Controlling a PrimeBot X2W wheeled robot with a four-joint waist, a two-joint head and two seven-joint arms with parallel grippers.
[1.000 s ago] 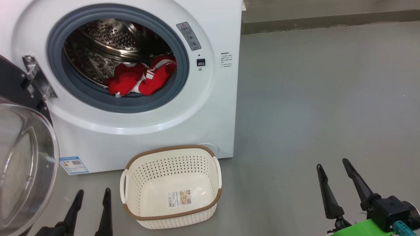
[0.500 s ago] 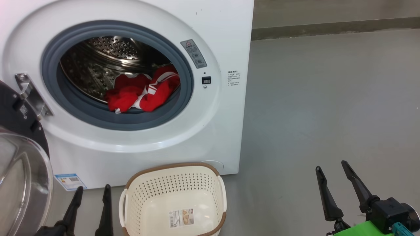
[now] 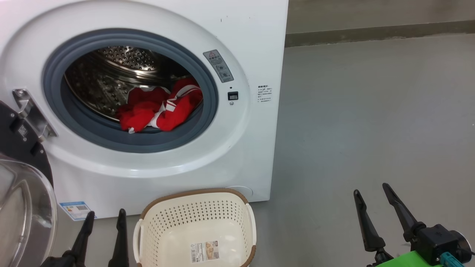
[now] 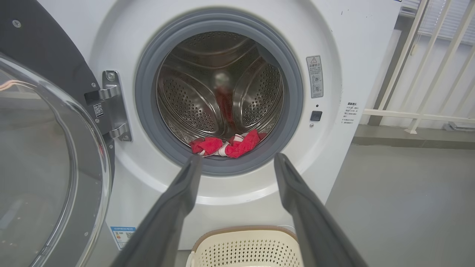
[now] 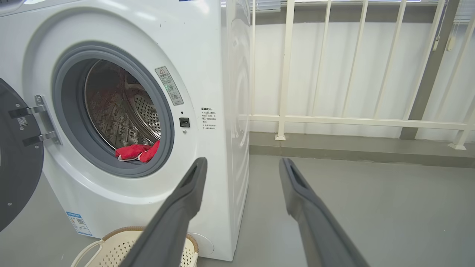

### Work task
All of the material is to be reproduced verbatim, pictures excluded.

### Exercise output
Controlling a PrimeBot X2W wheeled robot with a four-joint waist, a two-joint head and two seven-joint arms with parallel grippers.
[1.000 s ago] 
[0.500 s ago] 
[now] 
[now] 
[now] 

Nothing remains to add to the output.